In year 9, you will have 12 HEL payments of $153 for a total of $1236.  Let’s assume you pay $250 to your electrical provider that year and that you sell 8 SREC’s for an average price of $125.  In year 9, you pay approximately $1486 - $1000 = $486.  So even during the years you are paying off the HEL, you are paying less than what you paid before for electricity.  Plus you have the satisfaction of knowing that you are helping the environment and providing a more energy-secure future for your kids and grandkids.  Your solar panels are designed to last at least 25 years, so after the loan payoff, you still have 15 or more years of saving approximately $1000/yr in your annual cost of electricity.  Over time, the savings add up.

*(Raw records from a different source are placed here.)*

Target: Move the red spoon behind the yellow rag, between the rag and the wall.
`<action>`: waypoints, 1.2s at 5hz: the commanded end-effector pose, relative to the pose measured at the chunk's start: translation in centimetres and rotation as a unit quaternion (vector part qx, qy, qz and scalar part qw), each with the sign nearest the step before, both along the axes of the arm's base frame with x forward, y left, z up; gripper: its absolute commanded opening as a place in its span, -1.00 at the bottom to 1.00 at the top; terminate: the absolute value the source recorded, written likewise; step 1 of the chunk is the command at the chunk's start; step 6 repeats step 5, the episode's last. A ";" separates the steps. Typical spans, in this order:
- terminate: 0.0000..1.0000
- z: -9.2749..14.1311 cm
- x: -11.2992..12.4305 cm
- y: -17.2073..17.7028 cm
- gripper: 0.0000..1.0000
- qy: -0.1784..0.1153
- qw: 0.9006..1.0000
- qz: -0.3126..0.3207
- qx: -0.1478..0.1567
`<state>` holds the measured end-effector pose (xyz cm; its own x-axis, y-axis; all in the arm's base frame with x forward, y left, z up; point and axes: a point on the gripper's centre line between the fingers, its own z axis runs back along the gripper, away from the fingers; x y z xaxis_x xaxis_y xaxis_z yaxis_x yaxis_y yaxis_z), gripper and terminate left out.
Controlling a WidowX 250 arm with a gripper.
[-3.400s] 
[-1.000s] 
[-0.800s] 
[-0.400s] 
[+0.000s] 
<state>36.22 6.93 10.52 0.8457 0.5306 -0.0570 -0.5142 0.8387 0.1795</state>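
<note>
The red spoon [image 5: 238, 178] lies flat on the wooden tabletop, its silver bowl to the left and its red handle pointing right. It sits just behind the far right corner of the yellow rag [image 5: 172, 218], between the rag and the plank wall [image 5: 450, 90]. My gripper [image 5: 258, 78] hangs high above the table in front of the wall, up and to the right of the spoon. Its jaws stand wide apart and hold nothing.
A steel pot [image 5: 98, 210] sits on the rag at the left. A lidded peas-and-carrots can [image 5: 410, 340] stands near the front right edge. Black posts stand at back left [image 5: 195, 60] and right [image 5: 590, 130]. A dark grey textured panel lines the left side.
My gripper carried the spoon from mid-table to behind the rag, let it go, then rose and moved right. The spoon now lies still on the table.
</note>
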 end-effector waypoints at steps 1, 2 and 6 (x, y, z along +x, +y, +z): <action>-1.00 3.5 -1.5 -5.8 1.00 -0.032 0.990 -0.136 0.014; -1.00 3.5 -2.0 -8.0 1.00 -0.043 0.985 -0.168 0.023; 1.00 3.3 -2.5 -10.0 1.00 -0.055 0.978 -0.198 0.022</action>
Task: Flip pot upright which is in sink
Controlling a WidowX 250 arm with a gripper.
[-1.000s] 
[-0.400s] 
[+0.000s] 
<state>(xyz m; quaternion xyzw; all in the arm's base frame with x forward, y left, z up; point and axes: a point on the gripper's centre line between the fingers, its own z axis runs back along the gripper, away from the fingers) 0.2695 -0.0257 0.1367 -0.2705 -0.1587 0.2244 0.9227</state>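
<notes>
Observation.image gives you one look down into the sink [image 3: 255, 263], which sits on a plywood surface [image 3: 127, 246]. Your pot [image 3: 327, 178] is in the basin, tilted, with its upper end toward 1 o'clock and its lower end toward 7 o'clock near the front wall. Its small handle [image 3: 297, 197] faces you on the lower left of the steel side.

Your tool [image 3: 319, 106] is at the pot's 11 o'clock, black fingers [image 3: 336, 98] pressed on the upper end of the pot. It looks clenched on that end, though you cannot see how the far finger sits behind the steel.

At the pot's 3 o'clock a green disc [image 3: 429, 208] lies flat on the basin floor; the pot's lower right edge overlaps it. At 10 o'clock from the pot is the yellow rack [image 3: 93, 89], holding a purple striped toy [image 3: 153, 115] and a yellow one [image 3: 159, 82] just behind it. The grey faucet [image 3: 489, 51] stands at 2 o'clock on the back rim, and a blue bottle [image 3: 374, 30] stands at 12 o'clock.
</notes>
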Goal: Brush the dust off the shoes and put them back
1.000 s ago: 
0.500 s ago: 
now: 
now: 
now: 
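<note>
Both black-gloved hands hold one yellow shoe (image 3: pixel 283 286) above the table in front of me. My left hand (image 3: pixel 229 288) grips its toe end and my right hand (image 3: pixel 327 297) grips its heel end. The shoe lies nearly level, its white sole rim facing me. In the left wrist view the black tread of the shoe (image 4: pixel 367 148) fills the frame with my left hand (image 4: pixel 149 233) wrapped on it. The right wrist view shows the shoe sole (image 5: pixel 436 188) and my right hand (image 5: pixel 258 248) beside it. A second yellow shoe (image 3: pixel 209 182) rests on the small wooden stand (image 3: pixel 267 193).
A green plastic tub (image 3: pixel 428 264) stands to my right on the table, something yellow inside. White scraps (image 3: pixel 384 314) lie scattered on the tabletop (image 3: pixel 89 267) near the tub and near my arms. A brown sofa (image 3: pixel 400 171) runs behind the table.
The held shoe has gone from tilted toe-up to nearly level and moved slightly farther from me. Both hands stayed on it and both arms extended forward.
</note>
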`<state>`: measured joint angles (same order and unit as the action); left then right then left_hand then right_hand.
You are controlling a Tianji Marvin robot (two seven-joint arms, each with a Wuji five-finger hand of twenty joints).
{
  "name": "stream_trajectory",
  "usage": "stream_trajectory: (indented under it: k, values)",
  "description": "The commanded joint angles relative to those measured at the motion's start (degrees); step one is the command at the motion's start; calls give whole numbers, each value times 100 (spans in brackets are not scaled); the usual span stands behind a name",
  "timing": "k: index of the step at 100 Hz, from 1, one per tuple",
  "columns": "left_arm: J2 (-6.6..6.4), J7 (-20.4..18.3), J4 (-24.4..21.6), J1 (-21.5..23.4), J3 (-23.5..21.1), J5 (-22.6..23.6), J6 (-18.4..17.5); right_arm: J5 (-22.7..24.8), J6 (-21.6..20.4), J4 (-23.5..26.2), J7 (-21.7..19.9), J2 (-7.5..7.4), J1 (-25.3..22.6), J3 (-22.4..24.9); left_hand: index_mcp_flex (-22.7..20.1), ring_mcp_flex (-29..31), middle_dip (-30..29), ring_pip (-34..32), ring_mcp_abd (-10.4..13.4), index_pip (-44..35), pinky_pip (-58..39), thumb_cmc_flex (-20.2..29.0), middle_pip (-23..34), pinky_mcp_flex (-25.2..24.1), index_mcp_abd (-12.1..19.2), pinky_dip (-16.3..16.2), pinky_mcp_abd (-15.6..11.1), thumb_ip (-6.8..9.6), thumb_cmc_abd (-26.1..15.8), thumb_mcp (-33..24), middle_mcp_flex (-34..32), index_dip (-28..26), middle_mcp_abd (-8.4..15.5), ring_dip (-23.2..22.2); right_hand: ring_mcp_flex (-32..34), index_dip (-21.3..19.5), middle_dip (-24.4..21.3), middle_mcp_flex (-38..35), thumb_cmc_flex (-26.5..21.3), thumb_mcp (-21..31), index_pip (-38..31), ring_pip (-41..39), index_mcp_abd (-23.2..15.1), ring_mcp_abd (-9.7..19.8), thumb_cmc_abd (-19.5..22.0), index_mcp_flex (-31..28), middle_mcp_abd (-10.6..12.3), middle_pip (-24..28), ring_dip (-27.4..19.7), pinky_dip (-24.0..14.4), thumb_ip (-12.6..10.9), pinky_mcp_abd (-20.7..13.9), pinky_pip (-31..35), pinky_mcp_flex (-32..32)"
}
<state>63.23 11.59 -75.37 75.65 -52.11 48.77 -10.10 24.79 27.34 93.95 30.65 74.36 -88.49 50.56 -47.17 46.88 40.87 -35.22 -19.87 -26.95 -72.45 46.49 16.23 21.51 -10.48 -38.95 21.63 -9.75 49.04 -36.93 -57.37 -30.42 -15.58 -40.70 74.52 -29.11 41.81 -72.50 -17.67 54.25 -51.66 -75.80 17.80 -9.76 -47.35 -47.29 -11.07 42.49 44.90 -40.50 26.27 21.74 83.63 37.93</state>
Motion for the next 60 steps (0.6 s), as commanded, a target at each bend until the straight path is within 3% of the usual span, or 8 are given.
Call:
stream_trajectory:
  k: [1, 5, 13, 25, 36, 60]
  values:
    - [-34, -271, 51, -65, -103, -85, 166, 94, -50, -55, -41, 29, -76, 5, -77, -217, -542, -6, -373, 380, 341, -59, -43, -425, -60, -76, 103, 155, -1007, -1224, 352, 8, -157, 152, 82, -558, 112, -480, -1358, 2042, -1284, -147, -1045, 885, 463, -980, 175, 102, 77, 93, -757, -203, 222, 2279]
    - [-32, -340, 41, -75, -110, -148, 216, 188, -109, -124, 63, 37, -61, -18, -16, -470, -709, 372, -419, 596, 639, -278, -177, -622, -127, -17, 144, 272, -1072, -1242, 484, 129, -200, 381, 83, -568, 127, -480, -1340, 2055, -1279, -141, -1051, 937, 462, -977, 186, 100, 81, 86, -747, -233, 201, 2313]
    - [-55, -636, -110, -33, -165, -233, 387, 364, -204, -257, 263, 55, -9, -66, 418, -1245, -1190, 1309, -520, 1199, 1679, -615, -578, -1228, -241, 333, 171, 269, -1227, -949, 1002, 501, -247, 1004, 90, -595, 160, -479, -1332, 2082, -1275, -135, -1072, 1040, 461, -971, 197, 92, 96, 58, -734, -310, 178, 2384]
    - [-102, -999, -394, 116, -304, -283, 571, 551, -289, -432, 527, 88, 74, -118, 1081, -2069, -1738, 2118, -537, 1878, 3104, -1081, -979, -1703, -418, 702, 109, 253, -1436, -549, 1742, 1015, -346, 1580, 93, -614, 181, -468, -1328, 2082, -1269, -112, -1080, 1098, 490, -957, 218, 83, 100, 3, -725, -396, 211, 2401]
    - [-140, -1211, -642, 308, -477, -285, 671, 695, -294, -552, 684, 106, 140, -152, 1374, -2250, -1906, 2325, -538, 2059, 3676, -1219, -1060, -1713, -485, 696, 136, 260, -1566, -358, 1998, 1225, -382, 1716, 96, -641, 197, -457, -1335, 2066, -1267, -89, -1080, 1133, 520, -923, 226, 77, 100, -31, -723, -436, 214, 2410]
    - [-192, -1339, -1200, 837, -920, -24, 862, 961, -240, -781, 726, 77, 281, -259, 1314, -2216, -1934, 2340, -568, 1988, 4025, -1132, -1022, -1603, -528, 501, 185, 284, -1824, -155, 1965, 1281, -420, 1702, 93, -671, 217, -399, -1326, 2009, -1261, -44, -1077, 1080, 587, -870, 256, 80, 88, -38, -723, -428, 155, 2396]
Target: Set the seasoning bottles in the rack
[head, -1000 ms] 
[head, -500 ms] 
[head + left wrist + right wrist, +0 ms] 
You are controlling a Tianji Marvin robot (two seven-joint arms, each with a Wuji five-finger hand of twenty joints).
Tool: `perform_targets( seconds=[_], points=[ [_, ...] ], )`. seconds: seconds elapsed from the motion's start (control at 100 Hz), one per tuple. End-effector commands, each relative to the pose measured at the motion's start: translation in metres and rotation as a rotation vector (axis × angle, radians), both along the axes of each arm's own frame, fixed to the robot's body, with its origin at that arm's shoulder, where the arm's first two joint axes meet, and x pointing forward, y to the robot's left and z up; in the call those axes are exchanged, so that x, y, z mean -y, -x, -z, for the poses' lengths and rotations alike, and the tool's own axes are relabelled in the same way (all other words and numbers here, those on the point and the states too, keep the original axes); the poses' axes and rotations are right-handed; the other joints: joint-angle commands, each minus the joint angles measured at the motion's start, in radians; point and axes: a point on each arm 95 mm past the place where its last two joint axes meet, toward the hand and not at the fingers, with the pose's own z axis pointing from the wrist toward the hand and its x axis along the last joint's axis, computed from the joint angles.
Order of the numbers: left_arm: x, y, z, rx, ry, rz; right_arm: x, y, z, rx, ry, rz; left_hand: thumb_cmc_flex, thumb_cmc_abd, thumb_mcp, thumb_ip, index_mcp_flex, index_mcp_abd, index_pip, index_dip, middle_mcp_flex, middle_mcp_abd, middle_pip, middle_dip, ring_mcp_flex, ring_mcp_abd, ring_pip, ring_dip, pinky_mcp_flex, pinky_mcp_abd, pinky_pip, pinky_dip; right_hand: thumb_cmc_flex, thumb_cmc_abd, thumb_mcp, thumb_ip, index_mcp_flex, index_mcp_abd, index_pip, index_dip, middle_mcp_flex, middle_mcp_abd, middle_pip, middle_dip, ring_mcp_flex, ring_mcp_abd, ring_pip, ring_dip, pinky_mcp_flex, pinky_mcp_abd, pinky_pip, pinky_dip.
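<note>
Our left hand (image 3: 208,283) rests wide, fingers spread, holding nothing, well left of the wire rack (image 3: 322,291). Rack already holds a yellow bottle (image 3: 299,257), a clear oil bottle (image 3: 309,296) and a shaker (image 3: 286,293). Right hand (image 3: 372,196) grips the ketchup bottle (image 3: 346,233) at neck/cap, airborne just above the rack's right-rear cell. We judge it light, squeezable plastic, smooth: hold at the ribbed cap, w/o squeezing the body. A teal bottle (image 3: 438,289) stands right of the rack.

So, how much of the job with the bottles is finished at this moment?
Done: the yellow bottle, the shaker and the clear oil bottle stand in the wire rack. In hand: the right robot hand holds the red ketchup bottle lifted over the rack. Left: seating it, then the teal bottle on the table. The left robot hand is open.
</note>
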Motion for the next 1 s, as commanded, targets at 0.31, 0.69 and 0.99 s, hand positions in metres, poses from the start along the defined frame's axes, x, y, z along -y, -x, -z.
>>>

B.  Paying with a 15-year solar loan:

If taking out a home equity loan is not an option for you, you can still finance a solar array with a solar loan, assuming you have a decent credit score.  Let’s assume you take out a 15-year solar loan with a 6.5% interest rate.  Your monthly payments will be $174.22. Assuming an annual electricity cost of $1124 pre-solar array and that in the first year you will pay 14 monthly loan payments because you have to borrow the $$ before the solar installation, you will pay a total of $2439.08 in loan payments.  Let’s also assume that the solar array doesn’t quite cover all your electricity costs and you pay $200 to your electrical provider for the year.  Let’s further assume you receive 8 SREC’s the first year with an average sale price of $205 for a total of $1640.  For your first and most expensive year, you have spent $2639 - $1640 = $999, which is $125 less than the $1124 you spent for electricity without the solar array.  Not much perhaps, but not bad for getting started the first year.  The financial advantage will increase the next year when you are only making 12 loan payments per year.

If you file your 2019 taxes in March 2020 and receive your federal 30% solar credit of $6000 in May 2020, which you then use to pay down your solar loan, and continue to make monthly payments of $174.22, you will pay off your loan after 9 years and 4 months.  

In year 2, you will have 12 loan payments of $174.22 for a total of $2090.64.  Let’s assume you pay $205 to your electrical provider that year and that you sell 8 SREC’s for an average price of $195.  In year 2, you pay approximately $2296 - $1560 = $736.  If you ignore price increases, you save$1124 - $736 = $388 in electricity costs for that year.  Thereafter, the savings will gradually decrease as the value of the SRECs decreases over time.  Note that for simplicity, we are ignoring the $6000 tax credit that is used to pay down part of the loan during this year.

Using a cost-of-living calculator and assuming that the 2009 to 2018 increase will be similar to the 2019 to 2028 increase, the annual cost of electricity will increase from $1124 to $1316 over 9 years.  In year 9, you will again have 12 loan payments of $174.22 for a total of $2090.64. Let’s assume you pay $250 to your electrical provider that year and that you sell 8 SREC’s for an average price of $125. In year 9, you pay approximately $2341 - $1000 = $1331. So in year 9, you pay $15 more than what we’re predicting that amount of electricity would cost without solar.

In year 10, you will only have 4 loan payments to make, so you will come out ahead financially.  After that, the solar array is paid for and you still have 15 or more years of saving approximately $1000/yr in your annual cost of electricity.